Recognizing that 60% of small businesses fail within six months of suffering a data breach, in November 2016, the National Institute of Standards and Technology (“NIST”) issued a cybersecurity guide for small businesses to help keep their sensitive data and computer systems secure, publishing the Small Business Information Security: The Fundamentals, which sets forth various measures they can implement to protect their customers’ personal identifying information.
In issuing the small businesses cybersecurity guide for small businesses, NIST is seeking to disabuse such entities that (1) they are too small to be targeted by hackers and (2) that it is too costly for them to take reasonable steps to protect sensitive data. In fact, both premises are false and, the failure to act by instituting reasonable and affordable data policies to safeguard data, places their businesses at risk. As explained by NIST, “the guide is written for small-business owners not experienced in cybersecurity and explains basic steps they can take to better protect their information systems.” See NIST News Release Here.
Cyber-attacks, whether perpetrated by individual hackers, state actors, organized syndicates or loosely affiliated, sophisticated criminals seeking intelligence and/or proprietary information or to profit from stolen data or both, is a reality. Nary does a week pass without organizations of all sizes reporting a data breach where the personal identifying information of their customers, members, clients and/or employees were exposed.
As hackers choose their mark indiscriminately, seeking only a vulnerable network to penetrate that maintains the information they seek, the cyber-attacks have hit a broad cross-section of industry. Consequently, no industry or organization, from big to mid-size to small, should be harboring the mistaken belief that they will not draw the gaze of a hacker. Target, Home Depot, JP Morgan Chase, Sony (twice), Anthem, Yahoo! (three times), Michaels, plus numerous regional chains and restaurants, as well as smaller businesses have all suffered security breaches resulting in the disclosure of personal identifying information, private health information and trade secrets.
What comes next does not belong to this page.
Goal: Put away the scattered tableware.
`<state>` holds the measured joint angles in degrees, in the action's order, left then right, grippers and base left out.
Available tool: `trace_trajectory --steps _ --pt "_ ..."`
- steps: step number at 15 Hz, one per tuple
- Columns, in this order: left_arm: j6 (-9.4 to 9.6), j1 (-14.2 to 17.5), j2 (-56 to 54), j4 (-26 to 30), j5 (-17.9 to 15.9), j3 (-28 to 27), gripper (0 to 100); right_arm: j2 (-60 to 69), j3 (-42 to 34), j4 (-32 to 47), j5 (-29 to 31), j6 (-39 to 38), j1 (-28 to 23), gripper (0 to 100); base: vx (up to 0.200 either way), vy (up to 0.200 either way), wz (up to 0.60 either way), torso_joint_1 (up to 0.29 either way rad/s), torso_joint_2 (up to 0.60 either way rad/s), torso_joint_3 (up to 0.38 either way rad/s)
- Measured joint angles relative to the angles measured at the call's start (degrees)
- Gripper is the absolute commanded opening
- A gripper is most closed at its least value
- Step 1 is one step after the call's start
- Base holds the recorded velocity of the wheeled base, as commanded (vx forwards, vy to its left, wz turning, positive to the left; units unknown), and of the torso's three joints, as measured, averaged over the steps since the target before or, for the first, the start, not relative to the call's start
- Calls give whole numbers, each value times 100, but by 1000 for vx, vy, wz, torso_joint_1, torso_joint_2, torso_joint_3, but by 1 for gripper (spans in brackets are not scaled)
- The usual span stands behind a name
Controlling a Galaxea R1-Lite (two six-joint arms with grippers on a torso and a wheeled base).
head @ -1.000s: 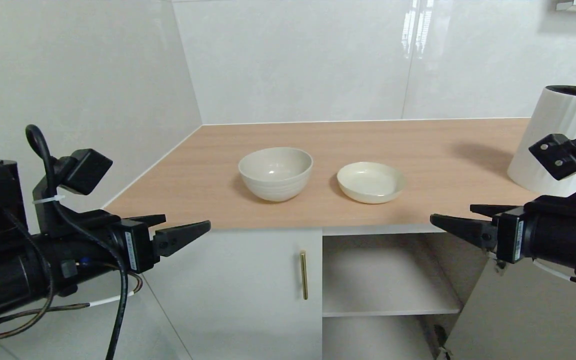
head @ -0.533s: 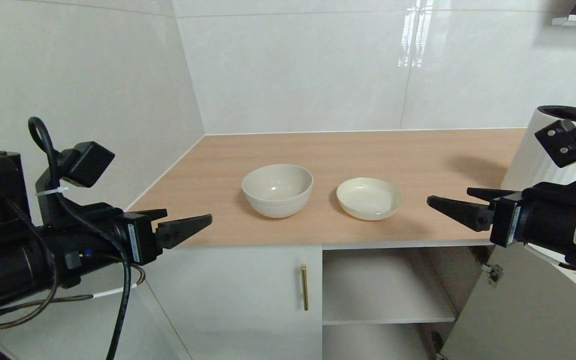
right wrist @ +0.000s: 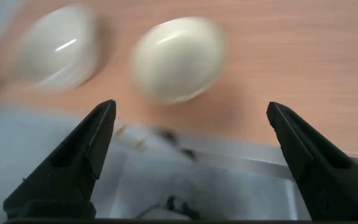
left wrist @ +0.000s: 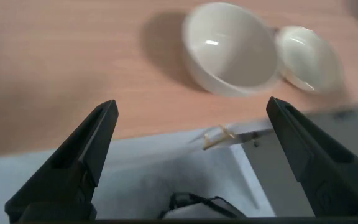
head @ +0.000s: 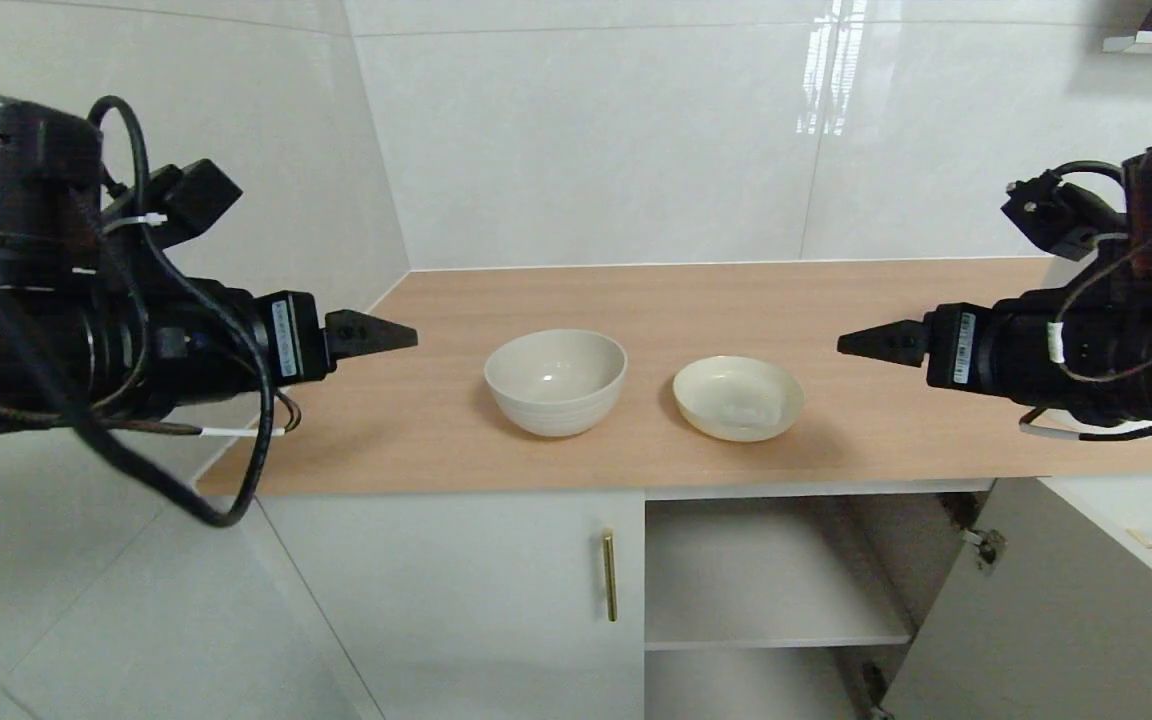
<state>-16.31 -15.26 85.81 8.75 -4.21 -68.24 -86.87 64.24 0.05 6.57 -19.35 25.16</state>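
The bowl (head: 555, 380) was a deep, round one in pale grey-white glaze, with faint ridges round its outside and a small glint of light inside. The dish (head: 738, 396) was shallower and wider for its height, cream-coloured, with a low curved rim. Both stood upright on the wooden counter (head: 696, 290), near its front edge, the bowl to the left and the dish just to its right, close together but apart. My left wrist view showed the bowl (left wrist: 232, 56) and the dish (left wrist: 309, 57) side by side, and my right wrist view showed the same bowl (right wrist: 58, 46) and dish (right wrist: 176, 57), blurred.

Under the counter was a white cupboard (head: 456, 590). Its left door was closed and carried a slim brass handle (head: 608, 576). Its right side stood open, with a white shelf (head: 766, 600) across it and the door (head: 1016, 620) swung out to the right.

My left gripper (head: 376, 335) hung over the counter's left end, well to the left of the bowl and pointing right. Seen from its own wrist, the left gripper (left wrist: 191, 106) had its jaws spread wide, released, gripping nothing. My right gripper (head: 871, 343) hung to the right of the dish, pointing left, near it but not touching. Its wrist view showed the right gripper (right wrist: 190, 107) spread just as wide, also holding and touching nothing.
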Motion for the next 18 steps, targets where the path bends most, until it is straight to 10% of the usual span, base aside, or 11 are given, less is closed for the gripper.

With respect to small businesses, Symantec’s 2016 Internet Security Threat Report found that, overall, they are the targets of phishing attacks 43 percent of the time. Moreover, reports indicate that 9 out of 10 small businesses do not have written employe data polices in place, let alone cybersecurity employee training to educate employees of any standards, policies and procedures that may be in place to protect and safeguard sensitive information. Indeed, as part of any effective employee cyber-training program, educating employees concerning phishing scams, social engineering, spoofing, malware, ransomware and viruses is an essential, inexpensive component to reducing the risk of hacking, particularly since employees are widely reported to be the most vulnerable link in the data security chain, inadvertently clicking on malicious links that grant hackers access to computer systems and sensitive information.
The NIST guide for small business, borrowing from NIST’s 2014 Framework for Improving Critical Infrastructure Cybersecurity, which is designed to protect the nation’s critical infrastructure, provides simplified, cost-effective recommendations that small businesses can institute to protect their data. The guide includes, among other things, tools for conducting basic cyber risk assessments, to identifying and classifying data, to developing employee data security policies.
According to NIST, the guide describes how to:
- limit employee access to data and information;
- train employees about information security;
- create policy and procedures for information security;
- encrypt data;
- install web and email filters
- backup data and maintain a disaster data restoration policy; and
- patch, or update, operating systems and applications.
In addition, NIST also suggests that small businesses considering “installing surge protectors and uninterruptible power supplies to allow employees to continue to work through power outages and to save data,” purchasing cybersecurity insurance and finding reputable cybersecurity contractors.
As the NIST guide and cyber-related studies make plain, small businesses are regularly exposed to cyberattacks from which they may be unable to recover. The implementation of reasonable, cost-effective policies to protect sensitive data, along with informative employee training are important tools that small businesses can use to reduce the risk of data breaches that proves fatal and should be considered by all such organizations.